When it's well-written, the appeal is everyone and everything that isn't Frank. Frank as a character is not really interesting, and when he's done right he probably shouldn't be. He comes across more as a force of nature that everyone else interacts with and deals with. He's a catalyst for other characters to think about themselves, to make decisions, to react to the events unfolding. When Frank is effectively a background character in his own story and the side-characters are more developed and go through development and arcs, that's when you have a really good Punisher story. Frank never changes, evolves, or progresses. Everyone around him that are affected by his actions do. And that's why I loved Ennis' MAX, because that's exactly what the whole run was.

T.Sup Forumsumblr

Noir-esque monologues, /k/wankery and ultra violence.
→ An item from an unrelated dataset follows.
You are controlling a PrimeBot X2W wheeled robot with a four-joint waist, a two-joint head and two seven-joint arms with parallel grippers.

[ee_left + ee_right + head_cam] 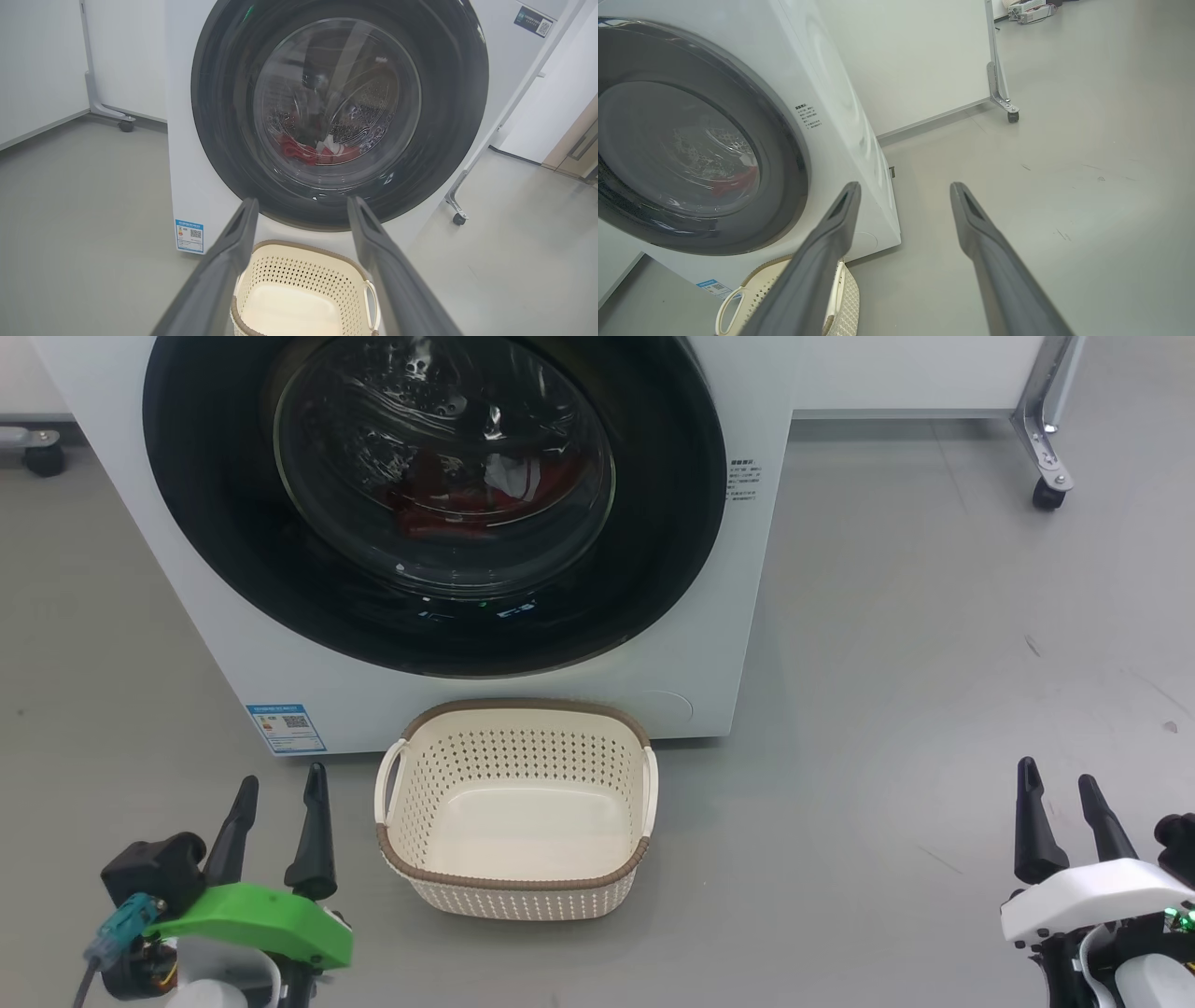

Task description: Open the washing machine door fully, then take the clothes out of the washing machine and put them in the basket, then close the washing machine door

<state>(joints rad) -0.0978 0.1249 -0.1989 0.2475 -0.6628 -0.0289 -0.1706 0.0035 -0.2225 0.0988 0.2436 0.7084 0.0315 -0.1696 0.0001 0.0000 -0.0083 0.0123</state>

I love Punisher. Hes the character I self identify with the most, inb4 "edgy" because I am military and I love the way he matter of factly approaches situations. He is goal oriented and he plans things out. He has a large over arching goal which he breaks down into the simplest steps in order to achieve them. I like to put myself in the hero's shoes and when I read Batman or Spider-man and they stop a particularly heinous crime, and dont make sure they can never do it again, I dont know that I could do that. Imagine you had stopped a rape or broken up a pedophile ring and you just beat them up and the charges don't stick, now you stop them a second time, now what? Imagine the feelings and thoughts running your head. When written well he is a deep character who follows his moral compass in immoral situations and is pushed to the brink of humanity, trying to find solace and trying to force the word to make sense. Written poorly its edgeloard faggotry of the highest caliber with a bit of gore sprinkled in.
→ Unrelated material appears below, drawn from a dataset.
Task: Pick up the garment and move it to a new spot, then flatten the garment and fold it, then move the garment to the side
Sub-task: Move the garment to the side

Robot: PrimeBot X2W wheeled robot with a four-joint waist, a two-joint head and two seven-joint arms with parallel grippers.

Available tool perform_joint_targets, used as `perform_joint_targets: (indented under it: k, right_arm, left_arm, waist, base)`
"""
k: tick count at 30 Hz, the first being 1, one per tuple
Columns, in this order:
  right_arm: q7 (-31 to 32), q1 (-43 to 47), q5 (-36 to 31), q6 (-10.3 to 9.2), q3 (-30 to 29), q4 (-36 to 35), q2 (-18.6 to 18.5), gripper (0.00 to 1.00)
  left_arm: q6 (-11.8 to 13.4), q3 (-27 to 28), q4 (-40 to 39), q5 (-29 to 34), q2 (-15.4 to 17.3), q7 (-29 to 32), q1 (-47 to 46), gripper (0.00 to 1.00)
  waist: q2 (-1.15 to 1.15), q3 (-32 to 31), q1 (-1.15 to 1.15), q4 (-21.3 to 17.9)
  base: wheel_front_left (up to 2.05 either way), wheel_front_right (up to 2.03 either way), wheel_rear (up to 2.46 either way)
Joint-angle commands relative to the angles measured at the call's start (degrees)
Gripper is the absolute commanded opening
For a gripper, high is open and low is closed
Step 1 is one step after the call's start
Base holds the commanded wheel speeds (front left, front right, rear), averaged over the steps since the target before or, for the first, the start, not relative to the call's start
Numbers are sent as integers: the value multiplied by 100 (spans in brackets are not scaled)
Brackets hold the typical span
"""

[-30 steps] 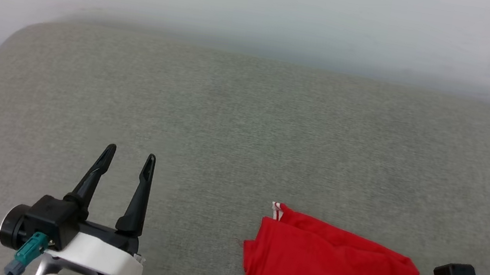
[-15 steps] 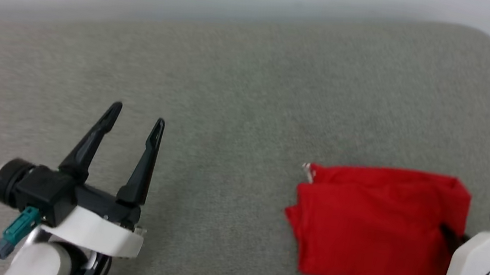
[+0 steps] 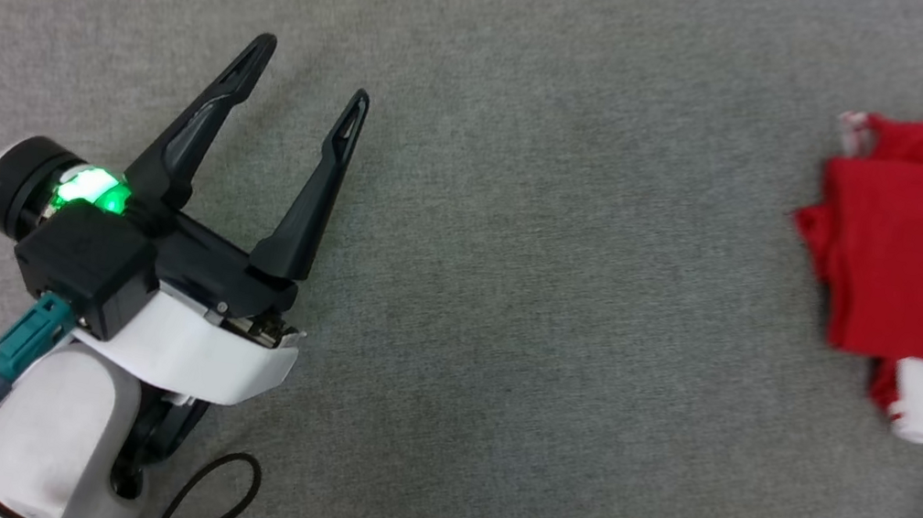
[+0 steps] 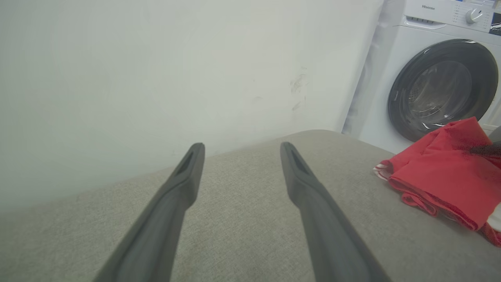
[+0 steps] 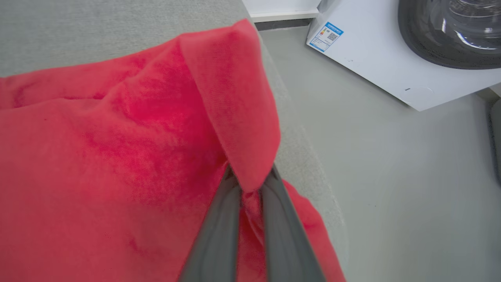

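**Right hand point(image 5: 251, 182) pinched shut on a fold of the garment point(image 5: 117, 156)**

In the right wrist view its two fingers rise from the bottom edge almost together, with a peak of red cloth nipped between the tips. The garment is a compact, layered red bundle, so the flattening and folding look done (a white sleeve pokes out at its lower edge in the head view). What seems left is the last step: setting it at the side and letting go.

In the head view the bundle sits at the upper right of the frame, near the rim of the grey bench point(image 3: 503, 349). Whether it is lifted clear or resting on the cloth surface is hard to tell.

The left hand point(image 3: 312, 70) is at the left of that frame, fingers spread wide and empty, pointing up the picture, well apart from the garment. A washing machine point(image 4: 442, 78) stands at the upper right of the left wrist view.
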Motion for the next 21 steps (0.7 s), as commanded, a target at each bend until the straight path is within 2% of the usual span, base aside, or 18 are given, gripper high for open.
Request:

>the page after this is a hard cut to the cop in the hospital visiting his wife

Yeah, that was pretty much my point.

...

Good ol sameface.

>tfw no more Frankface.

Garth is very hit and miss for me. I like his War Stories and Hitman, but can't stand The Boys and Crossed. Sometimes he writes with a sharp sense of story craft and sometimes he writes like an edgy teenager striking back at mom and dad.